Your goal ▸ The whole listing below must be repeated exactly.

* * *

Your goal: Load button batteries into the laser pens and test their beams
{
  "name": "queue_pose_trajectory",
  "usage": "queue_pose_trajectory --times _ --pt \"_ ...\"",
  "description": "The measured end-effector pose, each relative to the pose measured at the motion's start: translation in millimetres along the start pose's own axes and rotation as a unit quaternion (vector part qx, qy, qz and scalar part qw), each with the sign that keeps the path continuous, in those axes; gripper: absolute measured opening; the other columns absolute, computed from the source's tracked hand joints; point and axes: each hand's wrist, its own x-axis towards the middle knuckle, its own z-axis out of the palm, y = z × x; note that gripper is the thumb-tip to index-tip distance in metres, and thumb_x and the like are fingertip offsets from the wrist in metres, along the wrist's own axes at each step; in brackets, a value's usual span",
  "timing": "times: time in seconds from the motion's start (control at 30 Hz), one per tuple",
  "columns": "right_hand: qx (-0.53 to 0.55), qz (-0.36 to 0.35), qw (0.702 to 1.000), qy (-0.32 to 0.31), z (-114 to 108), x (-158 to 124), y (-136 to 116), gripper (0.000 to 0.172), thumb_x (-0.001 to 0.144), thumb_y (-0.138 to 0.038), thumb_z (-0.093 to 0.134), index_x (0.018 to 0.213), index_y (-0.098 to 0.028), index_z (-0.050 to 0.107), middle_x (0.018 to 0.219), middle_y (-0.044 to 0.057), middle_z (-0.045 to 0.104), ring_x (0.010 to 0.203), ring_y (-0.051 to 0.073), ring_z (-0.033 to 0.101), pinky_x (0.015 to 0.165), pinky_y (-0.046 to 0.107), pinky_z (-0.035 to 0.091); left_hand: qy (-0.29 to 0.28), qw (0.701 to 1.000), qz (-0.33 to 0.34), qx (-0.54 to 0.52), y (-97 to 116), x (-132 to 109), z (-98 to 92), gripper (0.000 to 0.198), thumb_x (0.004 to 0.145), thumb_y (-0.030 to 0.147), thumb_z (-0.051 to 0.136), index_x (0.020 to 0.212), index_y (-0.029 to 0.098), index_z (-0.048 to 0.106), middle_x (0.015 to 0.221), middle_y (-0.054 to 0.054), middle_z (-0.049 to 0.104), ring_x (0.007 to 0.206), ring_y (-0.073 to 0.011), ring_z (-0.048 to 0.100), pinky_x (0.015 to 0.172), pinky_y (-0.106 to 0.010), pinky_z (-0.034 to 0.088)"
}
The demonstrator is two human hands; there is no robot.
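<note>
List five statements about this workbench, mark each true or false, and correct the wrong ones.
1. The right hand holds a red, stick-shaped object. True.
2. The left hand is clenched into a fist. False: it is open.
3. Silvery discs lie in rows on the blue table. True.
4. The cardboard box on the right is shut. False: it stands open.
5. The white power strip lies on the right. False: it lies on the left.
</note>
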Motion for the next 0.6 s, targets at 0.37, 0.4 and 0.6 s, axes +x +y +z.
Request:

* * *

Final answer ▸
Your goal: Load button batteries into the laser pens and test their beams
{
  "name": "queue_pose_trajectory",
  "usage": "queue_pose_trajectory --times _ --pt \"_ ...\"",
  "description": "The measured end-effector pose, each relative to the pose measured at the motion's start: translation in millimetres along the start pose's own axes and rotation as a unit quaternion (vector part qx, qy, qz and scalar part qw), each with the sign that keeps the path continuous, in those axes; gripper: absolute measured opening; the other columns absolute, computed from the source's tracked hand joints; point and axes: each hand's wrist, its own x-axis towards the middle knuckle, its own z-axis out of the palm, y = z × x; note that gripper is the thumb-tip to index-tip distance in metres, and thumb_x and the like are fingertip offsets from the wrist in metres, along the wrist's own axes at each step; in brackets, a value's usual span",
  "timing": "times: time in seconds from the motion's start (control at 30 Hz), one per tuple",
  "columns": "right_hand: qx (-0.53 to 0.55), qz (-0.36 to 0.35), qw (0.702 to 1.000), qy (-0.32 to 0.31), z (-114 to 108), x (-158 to 124), y (-136 to 116), gripper (0.000 to 0.172), thumb_x (-0.001 to 0.144), thumb_y (-0.138 to 0.038), thumb_z (-0.093 to 0.134), index_x (0.018 to 0.213), index_y (-0.098 to 0.028), index_z (-0.050 to 0.107), middle_x (0.018 to 0.219), middle_y (-0.044 to 0.057), middle_z (-0.045 to 0.104), ring_x (0.010 to 0.203), ring_y (-0.051 to 0.073), ring_z (-0.033 to 0.101), pinky_x (0.015 to 0.165), pinky_y (-0.046 to 0.107), pinky_z (-0.035 to 0.091); left_hand: qy (-0.29 to 0.28), qw (0.701 to 1.000), qz (-0.33 to 0.34), qx (-0.54 to 0.52), y (-97 to 116), x (-132 to 109), z (-98 to 92), gripper (0.000 to 0.198), thumb_x (0.004 to 0.145), thumb_y (-0.030 to 0.147), thumb_z (-0.051 to 0.136), index_x (0.020 to 0.212), index_y (-0.029 to 0.098), index_z (-0.048 to 0.106), middle_x (0.015 to 0.221), middle_y (-0.054 to 0.054), middle_z (-0.049 to 0.104), ring_x (0.007 to 0.206), ring_y (-0.073 to 0.011), ring_z (-0.048 to 0.100), pinky_x (0.015 to 0.172), pinky_y (-0.106 to 0.010), pinky_z (-0.034 to 0.088)"
}
The demonstrator is two human hands; there is no robot.
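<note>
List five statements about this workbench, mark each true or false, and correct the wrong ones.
1. The right hand holds a red, stick-shaped object. True.
2. The left hand is clenched into a fist. False: it is open.
3. Silvery discs lie in rows on the blue table. True.
4. The cardboard box on the right is shut. False: it stands open.
5. The white power strip lies on the right. False: it lies on the left.
</note>
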Motion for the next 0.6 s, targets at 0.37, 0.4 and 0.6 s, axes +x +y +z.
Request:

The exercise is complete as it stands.